Supporting collation settings on multiple database backends?

ormsbee · March 11, 2022, 11:36pm

I work on Open edX, an open source project that for historical reasons uses MySQL for its production/development backend, and SQLite for running tests. I’m curious if there are established patterns for simultaneously supporting collations for multiple database types in Django code. For instance:

Applying specific character encoding and collation types on an app+database basis, e.g. “always use utf8mb4 character encoding for my app’s models when running in MySQL”.
Normalizing index/sorting case sensitivity behavior between MySQL and PostgreSQL/SQLite. I want some fields to always be case sensitive, regardless of database, like institution-assigned content identifiers. I want other fields to always be case insensitive, like titles.

I know that there’s a db_collation setting on CharFields now, which seems like it’d do exactly what I would want for one database backend, but wouldn’t work for more than one platform at a time. I know I can force case insensitivity in sorts and comparisons with things like iexact or using Lower, but my understanding is that would have severe performance penalties (some of our models have to scale out to billions of rows).

We currently do some ad hoc detection and switching of behavior in migrations files using db.connection.vendor. Does it make sense to try to make new subclasses like CaseSensitiveCharField and CaseInsensitiveCharField? A separate utility function to call to manually set the collation in the migration after the normal CharField has been created? Are there existing patterns for this kind of thing?

Thank you.

ormsbee · May 15, 2023, 3:34am

Dredging this old thread up because I actually got around to trying to implement this.

I created a subclass of CharField like:

class MultiCollationCharField(models.CharField):
    def __init__(self, *args, db_collations=None, **kwargs):
        super().__init__(*args, **kwargs)
        self.db_collations = db_collations or {}

    def db_parameters(self, connection):
        db_params = models.Field.db_parameters(self, connection)

        # Now determine collation based on DB vendor (e.g. 'sqlite', 'mysql')
        if connection.vendor in self.db_collations:
            db_params["collation"] = self.db_collations[connection.vendor]

        return db_params

    def deconstruct(self):
        name, path, args, kwargs = super().deconstruct()
        if self.db_collations:
            kwargs['db_collations'] = self.db_collations
        return name, path, args, kwargs

I then invoke it in my model like:

    key = MultiCollationCharField(
        max_length=255,
        blank=False,
        null=False,
        db_collations={
            'sqlite': 'BINARY',
            'mysql': 'utf8mb4_bin',
        }
    )

And that seems to actually do what I want in Django 4.2. The migration file generates and the sqlmigrate management command on my migration shows the column is being created like this on SQLite: "key" varchar(255) COLLATE BINARY NOT NULL

But in Django 3.2, column_sql doesn’t check db_params for the collation.
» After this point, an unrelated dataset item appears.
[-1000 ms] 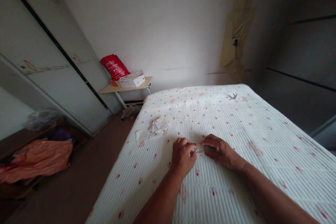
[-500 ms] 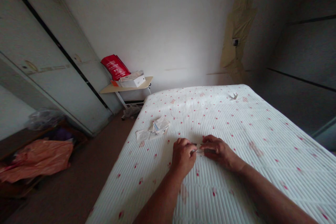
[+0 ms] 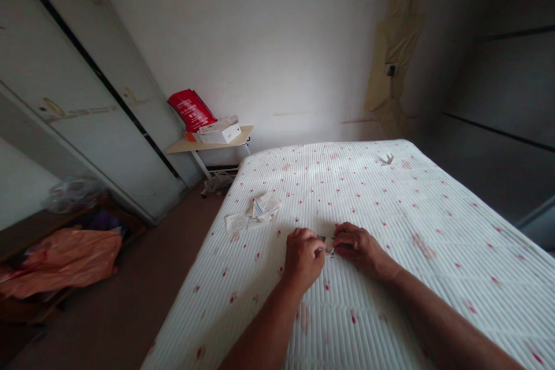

It instead goes straight to querying the field for its db_collation attribute:

github.com

django/django/blob/stable/3.2.x/django/db/backends/base/schema.py#L214-L224


      
          # Get the column's type and use that as the basis of the SQL
          db_params = field.db_parameters(connection=self.connection)
          sql = db_params['type']
          params = []
          # Check for fields that aren't actually columns (e.g. M2M)
          if sql is None:
              return None, None
          # Collation.
          collation = getattr(field, 'db_collation', None)
          if collation:
              sql += self._collate_sql(collation)

Unfortunately, I still need to support Django 3.2 for another half year or so. I thought I might make a db_collation property on my field and have it pick the right thing to send back based on the current connection, but I don’t know how to get at that connection object using only the field itself:

@property
def db_collation(self):
    # I have the dict of vendors to collations here (self.db_collations),
    # but no connection, and so no vendor, so I don't know which one to
    # send back.

I could do something really hacky and set some vendor attribute on my field as a side-effect when the db_parameters method is called. That seems… bad… but I don’t know how else to make this work. (Edit: Verified that this hack does “work”.)

Anyone have any advice?

Edit: In retrospect, I should have put this thread in the “Using the ORM” section, but I don’t think I can move it. Apologies to the moderators.

KenWhitesell · May 15, 2023, 3:51am

Moved. (No worries, no apologies necessary.)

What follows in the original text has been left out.